■ **YOUR GOAL**
Transcribe the records below line by line, exactly as they read.

══════════════════════════════

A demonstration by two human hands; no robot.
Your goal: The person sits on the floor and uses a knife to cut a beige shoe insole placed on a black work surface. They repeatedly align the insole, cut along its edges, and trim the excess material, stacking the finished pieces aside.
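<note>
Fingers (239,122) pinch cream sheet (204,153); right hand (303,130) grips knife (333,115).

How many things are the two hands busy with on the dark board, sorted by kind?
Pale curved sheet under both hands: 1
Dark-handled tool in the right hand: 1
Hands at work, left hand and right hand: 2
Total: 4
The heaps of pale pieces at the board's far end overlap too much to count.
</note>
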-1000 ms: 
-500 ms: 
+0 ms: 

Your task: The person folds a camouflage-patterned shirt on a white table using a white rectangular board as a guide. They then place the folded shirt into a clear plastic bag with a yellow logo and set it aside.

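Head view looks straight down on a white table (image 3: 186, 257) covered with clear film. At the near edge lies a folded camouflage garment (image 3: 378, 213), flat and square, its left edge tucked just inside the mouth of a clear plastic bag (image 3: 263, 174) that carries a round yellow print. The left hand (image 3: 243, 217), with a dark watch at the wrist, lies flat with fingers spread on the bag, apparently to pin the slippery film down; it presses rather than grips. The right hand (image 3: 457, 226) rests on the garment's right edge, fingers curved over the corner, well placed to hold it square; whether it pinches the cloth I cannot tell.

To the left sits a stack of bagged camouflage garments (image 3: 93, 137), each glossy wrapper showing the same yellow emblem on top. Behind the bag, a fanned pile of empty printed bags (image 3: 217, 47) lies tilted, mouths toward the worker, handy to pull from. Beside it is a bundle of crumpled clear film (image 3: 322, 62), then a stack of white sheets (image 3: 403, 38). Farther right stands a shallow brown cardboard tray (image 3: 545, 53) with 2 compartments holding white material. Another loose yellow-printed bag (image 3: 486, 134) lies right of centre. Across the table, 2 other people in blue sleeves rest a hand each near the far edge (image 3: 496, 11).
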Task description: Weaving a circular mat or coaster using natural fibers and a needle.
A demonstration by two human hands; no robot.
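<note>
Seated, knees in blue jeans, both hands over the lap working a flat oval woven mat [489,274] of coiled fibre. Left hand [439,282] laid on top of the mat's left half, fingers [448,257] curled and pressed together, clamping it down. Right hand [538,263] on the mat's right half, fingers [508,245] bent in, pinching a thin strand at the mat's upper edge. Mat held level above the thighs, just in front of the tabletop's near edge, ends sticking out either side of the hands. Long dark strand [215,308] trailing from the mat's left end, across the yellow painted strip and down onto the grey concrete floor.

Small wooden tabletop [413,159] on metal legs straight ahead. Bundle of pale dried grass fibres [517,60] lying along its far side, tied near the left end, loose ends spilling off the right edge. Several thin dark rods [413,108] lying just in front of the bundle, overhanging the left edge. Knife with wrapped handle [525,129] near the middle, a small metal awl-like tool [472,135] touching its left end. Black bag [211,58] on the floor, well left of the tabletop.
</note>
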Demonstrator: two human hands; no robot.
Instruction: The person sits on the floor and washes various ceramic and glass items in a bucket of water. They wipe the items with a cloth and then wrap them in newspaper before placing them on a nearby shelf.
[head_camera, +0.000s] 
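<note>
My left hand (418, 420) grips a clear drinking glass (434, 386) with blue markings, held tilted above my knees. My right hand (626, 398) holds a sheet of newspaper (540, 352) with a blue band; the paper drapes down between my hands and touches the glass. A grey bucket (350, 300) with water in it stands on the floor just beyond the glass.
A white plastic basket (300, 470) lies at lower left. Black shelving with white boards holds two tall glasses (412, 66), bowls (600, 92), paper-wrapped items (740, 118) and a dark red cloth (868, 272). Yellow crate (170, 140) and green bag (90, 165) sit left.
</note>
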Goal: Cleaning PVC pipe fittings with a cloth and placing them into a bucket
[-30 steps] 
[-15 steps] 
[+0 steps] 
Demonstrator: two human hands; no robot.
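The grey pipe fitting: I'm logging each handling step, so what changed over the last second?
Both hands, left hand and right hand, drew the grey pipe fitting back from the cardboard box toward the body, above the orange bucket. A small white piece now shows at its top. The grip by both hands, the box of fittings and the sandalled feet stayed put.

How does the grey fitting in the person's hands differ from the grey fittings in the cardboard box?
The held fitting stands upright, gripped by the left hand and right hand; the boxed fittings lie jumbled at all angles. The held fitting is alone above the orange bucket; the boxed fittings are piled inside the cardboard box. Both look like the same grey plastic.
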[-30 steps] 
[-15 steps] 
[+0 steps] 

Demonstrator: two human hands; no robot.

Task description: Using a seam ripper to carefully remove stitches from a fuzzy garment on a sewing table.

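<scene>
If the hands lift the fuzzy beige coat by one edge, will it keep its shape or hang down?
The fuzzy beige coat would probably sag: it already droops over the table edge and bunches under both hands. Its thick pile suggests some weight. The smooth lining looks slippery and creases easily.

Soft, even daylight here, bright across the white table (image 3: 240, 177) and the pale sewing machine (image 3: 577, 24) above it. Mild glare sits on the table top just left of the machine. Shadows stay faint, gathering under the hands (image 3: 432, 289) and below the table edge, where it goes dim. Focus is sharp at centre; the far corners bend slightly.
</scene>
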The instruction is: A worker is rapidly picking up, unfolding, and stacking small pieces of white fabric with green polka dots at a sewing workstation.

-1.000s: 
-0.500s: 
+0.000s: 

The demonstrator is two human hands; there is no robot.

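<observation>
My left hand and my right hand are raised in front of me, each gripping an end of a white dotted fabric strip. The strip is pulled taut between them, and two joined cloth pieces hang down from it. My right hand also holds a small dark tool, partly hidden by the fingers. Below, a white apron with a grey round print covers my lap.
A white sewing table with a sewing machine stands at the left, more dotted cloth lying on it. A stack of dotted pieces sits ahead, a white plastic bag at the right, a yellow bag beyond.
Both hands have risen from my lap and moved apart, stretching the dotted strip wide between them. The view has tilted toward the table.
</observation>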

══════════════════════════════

■ **ANSWER BOX**
A demonstration by two human hands; no robot.
Your goal: The person sits on the floor and uses a knife to cut a beige shoe insole placed on a black work surface. They repeatedly align the insole, cut along its edges, and trim the excess material, stacking the finished pieces aside.
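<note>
Fingers (239,122) pinch cream sheet (204,153); right hand (303,130) grips knife (333,115).

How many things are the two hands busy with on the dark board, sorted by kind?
Pale curved sheet under both hands: 1
Dark-handled tool in the right hand: 1
Hands at work, left hand and right hand: 2
Total: 4
The heaps of pale pieces at the board's far end overlap too much to count.
</note>
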-1000 ms: 
-500 ms: 
+0 ms: 

Your task: The person folds a camouflage-patterned shirt on a white table using a white rectangular board as a guide. They then place the folded shirt into a clear plastic bag with a yellow logo and set it aside.

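Head view looks straight down on a white table (image 3: 186, 257) covered with clear film. At the near edge lies a folded camouflage garment (image 3: 378, 213), flat and square, its left edge tucked just inside the mouth of a clear plastic bag (image 3: 263, 174) that carries a round yellow print. The left hand (image 3: 243, 217), with a dark watch at the wrist, lies flat with fingers spread on the bag, apparently to pin the slippery film down; it presses rather than grips. The right hand (image 3: 457, 226) rests on the garment's right edge, fingers curved over the corner, well placed to hold it square; whether it pinches the cloth I cannot tell.

To the left sits a stack of bagged camouflage garments (image 3: 93, 137), each glossy wrapper showing the same yellow emblem on top. Behind the bag, a fanned pile of empty printed bags (image 3: 217, 47) lies tilted, mouths toward the worker, handy to pull from. Beside it is a bundle of crumpled clear film (image 3: 322, 62), then a stack of white sheets (image 3: 403, 38). Farther right stands a shallow brown cardboard tray (image 3: 545, 53) with 2 compartments holding white material. Another loose yellow-printed bag (image 3: 486, 134) lies right of centre. Across the table, 2 other people in blue sleeves rest a hand each near the far edge (image 3: 496, 11).
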Task description: Weaving a circular mat or coaster using natural fibers and a needle.
A demonstration by two human hands; no robot.
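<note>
Seated, knees in blue jeans, both hands over the lap working a flat oval woven mat [489,274] of coiled fibre. Left hand [439,282] laid on top of the mat's left half, fingers [448,257] curled and pressed together, clamping it down. Right hand [538,263] on the mat's right half, fingers [508,245] bent in, pinching a thin strand at the mat's upper edge. Mat held level above the thighs, just in front of the tabletop's near edge, ends sticking out either side of the hands. Long dark strand [215,308] trailing from the mat's left end, across the yellow painted strip and down onto the grey concrete floor.

Small wooden tabletop [413,159] on metal legs straight ahead. Bundle of pale dried grass fibres [517,60] lying along its far side, tied near the left end, loose ends spilling off the right edge. Several thin dark rods [413,108] lying just in front of the bundle, overhanging the left edge. Knife with wrapped handle [525,129] near the middle, a small metal awl-like tool [472,135] touching its left end. Black bag [211,58] on the floor, well left of the tabletop.
</note>
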Demonstrator: two human hands; no robot.
Instruction: The person sits on the floor and washes various ceramic and glass items in a bucket of water. They wipe the items with a cloth and then wrap them in newspaper before placing them on a nearby shelf.
[head_camera, +0.000s] 
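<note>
My left hand (418, 420) grips a clear drinking glass (434, 386) with blue markings, held tilted above my knees. My right hand (626, 398) holds a sheet of newspaper (540, 352) with a blue band; the paper drapes down between my hands and touches the glass. A grey bucket (350, 300) with water in it stands on the floor just beyond the glass.
A white plastic basket (300, 470) lies at lower left. Black shelving with white boards holds two tall glasses (412, 66), bowls (600, 92), paper-wrapped items (740, 118) and a dark red cloth (868, 272). Yellow crate (170, 140) and green bag (90, 165) sit left.
</note>
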Goal: Cleaning PVC pipe fittings with a cloth and placing them into a bucket
[-30 steps] 
[-15 steps] 
[+0 steps] 
Demonstrator: two human hands; no robot.
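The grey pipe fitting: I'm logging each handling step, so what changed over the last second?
Both hands, left hand and right hand, drew the grey pipe fitting back from the cardboard box toward the body, above the orange bucket. A small white piece now shows at its top. The grip by both hands, the box of fittings and the sandalled feet stayed put.

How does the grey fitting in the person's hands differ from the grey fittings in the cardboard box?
The held fitting stands upright, gripped by the left hand and right hand; the boxed fittings lie jumbled at all angles. The held fitting is alone above the orange bucket; the boxed fittings are piled inside the cardboard box. Both look like the same grey plastic.
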[-30 steps] 
[-15 steps] 
[+0 steps] 

Demonstrator: two human hands; no robot.

Task description: Using a seam ripper to carefully remove stitches from a fuzzy garment on a sewing table.

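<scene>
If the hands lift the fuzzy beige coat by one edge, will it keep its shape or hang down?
The fuzzy beige coat would probably sag: it already droops over the table edge and bunches under both hands. Its thick pile suggests some weight. The smooth lining looks slippery and creases easily.

Soft, even daylight here, bright across the white table (image 3: 240, 177) and the pale sewing machine (image 3: 577, 24) above it. Mild glare sits on the table top just left of the machine. Shadows stay faint, gathering under the hands (image 3: 432, 289) and below the table edge, where it goes dim. Focus is sharp at centre; the far corners bend slightly.
</scene>
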The instruction is: A worker is rapidly picking up, unfolding, and stacking small pieces of white fabric with green polka dots at a sewing workstation.

-1.000s: 
-0.500s: 
+0.000s: 

The demonstrator is two human hands; there is no robot.

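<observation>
My left hand and my right hand are raised in front of me, each gripping an end of a white dotted fabric strip. The strip is pulled taut between them, and two joined cloth pieces hang down from it. My right hand also holds a small dark tool, partly hidden by the fingers. Below, a white apron with a grey round print covers my lap.
A white sewing table with a sewing machine stands at the left, more dotted cloth lying on it. A stack of dotted pieces sits ahead, a white plastic bag at the right, a yellow bag beyond.
Both hands have risen from my lap and moved apart, stretching the dotted strip wide between them. The view has tilted toward the table.
</observation>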

The answer given is complete as it stands.